How to import annotations on HTML data and sample import formats.
You can use the Python SDK to import annotations on HTML data.
This page shows how to declare different annotation types (as Python dictionaries and NDJSON objects) and demonstrates the import process.
A Python notebook demonstrates these steps and can be run directly with Google CoLab.
Supported annotations
To import annotations in Labelbox, you need to create the annotations payload. This section shows how to declare annotations for each supported annotation type.
You can declare annotations as Python SDK annotation types (preferred) or as NDJSON objects.
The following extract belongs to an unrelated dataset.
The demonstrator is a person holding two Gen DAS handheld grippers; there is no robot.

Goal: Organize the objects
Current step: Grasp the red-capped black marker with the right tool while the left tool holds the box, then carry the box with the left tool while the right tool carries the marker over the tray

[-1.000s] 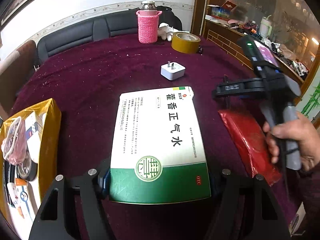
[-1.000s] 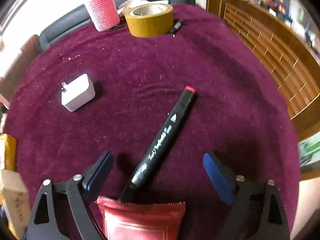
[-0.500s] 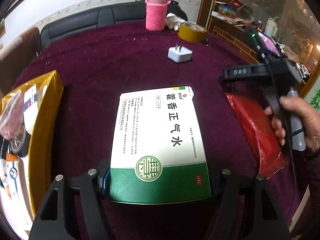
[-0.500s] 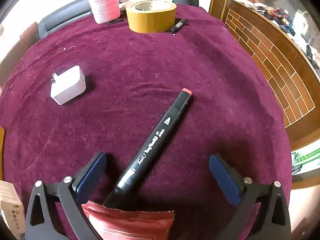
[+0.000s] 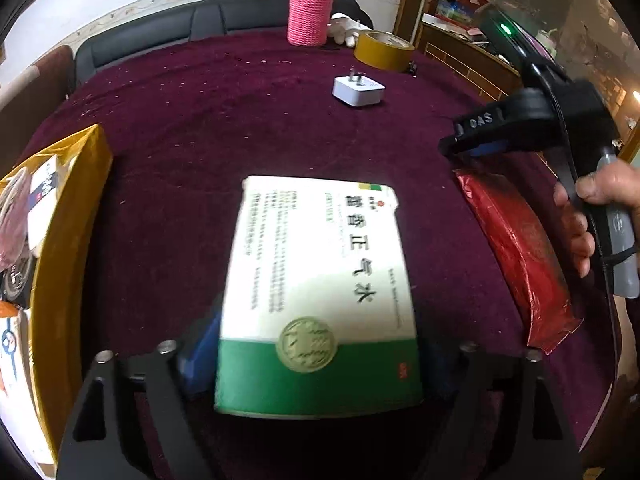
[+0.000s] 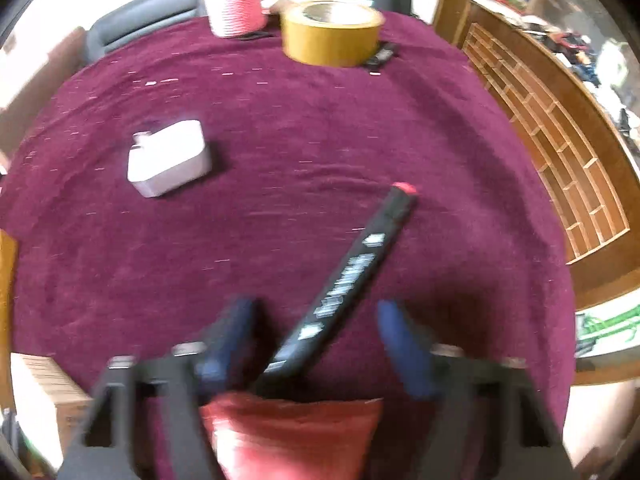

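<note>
Here one green-and-white medicine box (image 5: 320,296) sits clamped between the pads of the left tool (image 5: 316,364), above the maroon worktop (image 5: 200,120). The right tool (image 6: 316,344) stands partly open around one black marker (image 6: 352,276), not gripping it, with one red packet (image 6: 292,436) beneath. Farther off lie one white plug (image 6: 168,160), one tape roll (image 6: 332,32) and one pink-sleeved bottle (image 5: 310,12).
</note>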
Classification: Radio (single-choice)
text_annotation = lb_types.ClassificationAnnotation(
name="text_html",
value=lb_types.Text(answer="sample text")
)
text_annotation_ndjson = {
'name': 'text_html',
'answer': 'sample text',
}
Classification: Checklist (multi-choice)
checklist_annotation= lb_types.ClassificationAnnotation(
name="checklist_html", # must match your ontology feature's name
value=lb_types.Checklist(
answer = [
lb_types.ClassificationAnswer(
name = "first_checklist_answer"
),
lb_types.ClassificationAnswer(
name = "second_checklist_answer"
)
]
)
)
checklist_annotation_ndjson = {
'name': 'checklist_html',
'answers': [
{'name': 'first_checklist_answer'},
{'name': 'second_checklist_answer'}
]
}
Classification: Free-form text
text_annotation = lb_types.ClassificationAnnotation(
name="text_html",
value=lb_types.Text(answer="sample text")
)
text_annotation_ndjson = {
'name': 'text_html',
'answer': 'sample text',
}
Example: Import prelabels or ground truth
The steps to import annotations as prelabels (machine assisted learning) are very similar to the steps to import annotations as ground truth labels. They vary in Steps 5 and 6, which detail the differences for each scenario.
Before you start
You will need to import these libraries to use the code examples in this section.
import labelbox as lb
import uuid
import labelbox.types as lb_types
Replace API key
API_KEY = ""
client = lb.Client(API_KEY)
Step 1: Import data rows
The data row must be uploaded to Catalog before attaching annotations.
This example shows how to create an HTML data row.
global_key = "sample_html_1.html"
asset = {
"row_data": "https://storage.googleapis.com/labelbox-datasets/html_sample_data/sample_html_1.html",
"global_key": global_key
}
dataset = client.create_dataset(
name="html_annotation_import_demo_dataset",
iam_integration=None # Removing this argument will default to the organziation's default iam integration
)
task = dataset.create_data_rows([asset])
task.wait_till_done()
print("Errors:", task.errors)
print("Failed data rows: ", task.failed_data_rows)
Step 2: Create an ontology
Your project ontology should include all tools and classifications required by your annotations. To ensure schema feature matches, the tool names and classification names should match the name
fields in your annotation.
To illustrate, suppose you set name
to text_html
when you created the text annotation. When creating the ontology, the same value is used in the name
field of the text classification. The same process must be followed for each tool and classification created in the ontology.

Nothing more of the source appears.